=== What the task asks ===
Print the listing below again. Change nothing.

═══ Dataset content

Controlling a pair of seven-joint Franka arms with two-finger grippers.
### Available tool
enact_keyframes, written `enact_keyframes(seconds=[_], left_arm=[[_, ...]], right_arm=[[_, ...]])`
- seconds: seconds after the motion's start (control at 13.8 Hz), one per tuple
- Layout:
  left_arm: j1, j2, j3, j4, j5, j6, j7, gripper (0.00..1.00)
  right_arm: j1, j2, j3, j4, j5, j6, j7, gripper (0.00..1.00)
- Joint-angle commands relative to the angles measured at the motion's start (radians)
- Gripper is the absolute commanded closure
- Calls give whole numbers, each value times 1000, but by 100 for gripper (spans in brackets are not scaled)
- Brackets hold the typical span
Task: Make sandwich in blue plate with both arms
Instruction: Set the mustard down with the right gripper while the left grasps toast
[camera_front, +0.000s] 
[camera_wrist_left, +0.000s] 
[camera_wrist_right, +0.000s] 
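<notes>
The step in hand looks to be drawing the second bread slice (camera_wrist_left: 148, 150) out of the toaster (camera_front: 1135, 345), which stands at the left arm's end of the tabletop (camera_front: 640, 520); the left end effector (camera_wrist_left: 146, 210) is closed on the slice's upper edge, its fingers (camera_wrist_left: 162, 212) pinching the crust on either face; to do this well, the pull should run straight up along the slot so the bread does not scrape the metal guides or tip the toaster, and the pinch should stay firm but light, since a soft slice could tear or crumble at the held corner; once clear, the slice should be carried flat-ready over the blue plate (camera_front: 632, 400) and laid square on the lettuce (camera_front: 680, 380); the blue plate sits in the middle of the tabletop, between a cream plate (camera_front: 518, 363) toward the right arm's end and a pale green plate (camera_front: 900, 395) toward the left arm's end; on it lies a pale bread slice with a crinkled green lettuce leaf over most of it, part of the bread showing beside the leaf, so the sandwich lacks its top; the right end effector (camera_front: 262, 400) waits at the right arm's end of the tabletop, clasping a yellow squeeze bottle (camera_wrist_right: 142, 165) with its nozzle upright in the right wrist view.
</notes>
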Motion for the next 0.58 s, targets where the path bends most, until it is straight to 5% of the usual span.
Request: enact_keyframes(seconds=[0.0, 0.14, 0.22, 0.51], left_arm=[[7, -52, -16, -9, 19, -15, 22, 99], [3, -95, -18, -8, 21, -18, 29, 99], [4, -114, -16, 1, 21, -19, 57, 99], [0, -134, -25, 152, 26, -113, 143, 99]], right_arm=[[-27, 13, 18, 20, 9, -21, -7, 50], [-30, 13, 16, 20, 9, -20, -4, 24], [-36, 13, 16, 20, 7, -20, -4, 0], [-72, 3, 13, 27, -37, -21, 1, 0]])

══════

=== Written answer ===
Controlling a pair of seven-joint Franka arms with two-finger grippers.
### Available tool
enact_keyframes, written `enact_keyframes(seconds=[_], left_arm=[[_, ...]], right_arm=[[_, ...]])`
- seconds: seconds after the motion's start (control at 13.8 Hz), one per tuple
- Layout:
  left_arm: j1, j2, j3, j4, j5, j6, j7, gripper (0.00..1.00)
  right_arm: j1, j2, j3, j4, j5, j6, j7, gripper (0.00..1.00)
- Joint-angle commands relative to the angles measured at the motion's start (radians)
- Gripper is the absolute commanded closure
- Calls give whole numbers, each value times 1000, but by 100 for gripper (spans in brackets are not scaled)
- Brackets hold the typical span
Task: Make sandwich in blue plate with both arms
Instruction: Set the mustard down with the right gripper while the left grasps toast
[camera_front, +0.000s] 
[camera_wrist_left, +0.000s] 
[camera_wrist_right, +0.000s] 
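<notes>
The step in hand looks to be drawing the second bread slice (camera_wrist_left: 148, 150) out of the toaster (camera_front: 1135, 345), which stands at the left arm's end of the tabletop (camera_front: 640, 520); the left end effector (camera_wrist_left: 146, 210) is closed on the slice's upper edge, its fingers (camera_wrist_left: 162, 212) pinching the crust on either face; to do this well, the pull should run straight up along the slot so the bread does not scrape the metal guides or tip the toaster, and the pinch should stay firm but light, since a soft slice could tear or crumble at the held corner; once clear, the slice should be carried flat-ready over the blue plate (camera_front: 632, 400) and laid square on the lettuce (camera_front: 680, 380); the blue plate sits in the middle of the tabletop, between a cream plate (camera_front: 518, 363) toward the right arm's end and a pale green plate (camera_front: 900, 395) toward the left arm's end; on it lies a pale bread slice with a crinkled green lettuce leaf over most of it, part of the bread showing beside the leaf, so the sandwich lacks its top; the right end effector (camera_front: 262, 400) waits at the right arm's end of the tabletop, clasping a yellow squeeze bottle (camera_wrist_right: 142, 165) with its nozzle upright in the right wrist view.
</notes>
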Motion for the next 0.58 s, targets where the path bends most, until it is straight to 5% of the usual span.
Request: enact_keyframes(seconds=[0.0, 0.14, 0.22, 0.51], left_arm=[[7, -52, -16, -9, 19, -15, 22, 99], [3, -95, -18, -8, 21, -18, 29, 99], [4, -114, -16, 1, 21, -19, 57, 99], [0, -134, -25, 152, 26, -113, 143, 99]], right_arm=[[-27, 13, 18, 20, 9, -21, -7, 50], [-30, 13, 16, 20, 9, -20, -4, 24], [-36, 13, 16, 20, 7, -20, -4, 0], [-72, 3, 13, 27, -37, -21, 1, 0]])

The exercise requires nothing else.